- **WORK TASK**: Write out the line that has "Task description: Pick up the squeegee" in it, along with each line that comes after it until the listing ends, and add nothing.

⟨

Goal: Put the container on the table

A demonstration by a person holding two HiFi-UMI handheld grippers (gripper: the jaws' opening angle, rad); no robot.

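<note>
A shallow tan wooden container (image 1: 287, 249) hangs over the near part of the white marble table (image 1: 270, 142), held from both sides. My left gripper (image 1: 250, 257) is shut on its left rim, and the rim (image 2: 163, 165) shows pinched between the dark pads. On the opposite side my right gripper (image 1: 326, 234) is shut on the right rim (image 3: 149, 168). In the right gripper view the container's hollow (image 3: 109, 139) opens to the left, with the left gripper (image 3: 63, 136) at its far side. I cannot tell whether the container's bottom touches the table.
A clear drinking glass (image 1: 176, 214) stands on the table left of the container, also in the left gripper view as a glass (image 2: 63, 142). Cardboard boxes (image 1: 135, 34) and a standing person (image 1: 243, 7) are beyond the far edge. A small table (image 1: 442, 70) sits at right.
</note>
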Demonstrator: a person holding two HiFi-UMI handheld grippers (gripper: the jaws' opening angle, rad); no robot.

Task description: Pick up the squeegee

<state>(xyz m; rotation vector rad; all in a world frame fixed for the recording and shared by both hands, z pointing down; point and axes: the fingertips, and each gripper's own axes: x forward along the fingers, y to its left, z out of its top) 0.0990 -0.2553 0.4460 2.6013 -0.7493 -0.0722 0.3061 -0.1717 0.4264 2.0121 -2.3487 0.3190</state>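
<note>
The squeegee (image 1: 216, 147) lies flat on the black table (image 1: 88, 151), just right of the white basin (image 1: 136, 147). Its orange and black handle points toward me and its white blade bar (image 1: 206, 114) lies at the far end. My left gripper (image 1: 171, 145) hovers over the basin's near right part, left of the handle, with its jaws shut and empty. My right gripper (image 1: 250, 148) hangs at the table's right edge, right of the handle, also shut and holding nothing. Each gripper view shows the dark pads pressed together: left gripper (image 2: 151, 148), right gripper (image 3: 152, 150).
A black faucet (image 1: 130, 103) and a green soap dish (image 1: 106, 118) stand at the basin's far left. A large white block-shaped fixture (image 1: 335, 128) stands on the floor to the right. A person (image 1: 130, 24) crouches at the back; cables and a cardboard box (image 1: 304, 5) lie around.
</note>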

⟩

- **THE ANSWER**:
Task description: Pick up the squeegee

<state>(xyz m; rotation vector rad; all in a world frame fixed for the recording and shared by both hands, z pointing down; point and axes: the fingertips, and each gripper's own axes: x forward along the fingers, y to its left, z out of its top) 0.0990 -0.2553 0.4460 2.6013 -0.7493 -0.0722 0.3061 -0.1717 0.4264 2.0121 -2.3487 0.3190</state>
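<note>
The squeegee (image 1: 216, 147) lies flat on the black table (image 1: 88, 151), just right of the white basin (image 1: 136, 147). Its orange and black handle points toward me and its white blade bar (image 1: 206, 114) lies at the far end. My left gripper (image 1: 171, 145) hovers over the basin's near right part, left of the handle, with its jaws shut and empty. My right gripper (image 1: 250, 148) hangs at the table's right edge, right of the handle, also shut and holding nothing. Each gripper view shows the dark pads pressed together: left gripper (image 2: 151, 148), right gripper (image 3: 152, 150).
A black faucet (image 1: 130, 103) and a green soap dish (image 1: 106, 118) stand at the basin's far left. A large white block-shaped fixture (image 1: 335, 128) stands on the floor to the right. A person (image 1: 130, 24) crouches at the back; cables and a cardboard box (image 1: 304, 5) lie around.
</note>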

This is the complete output.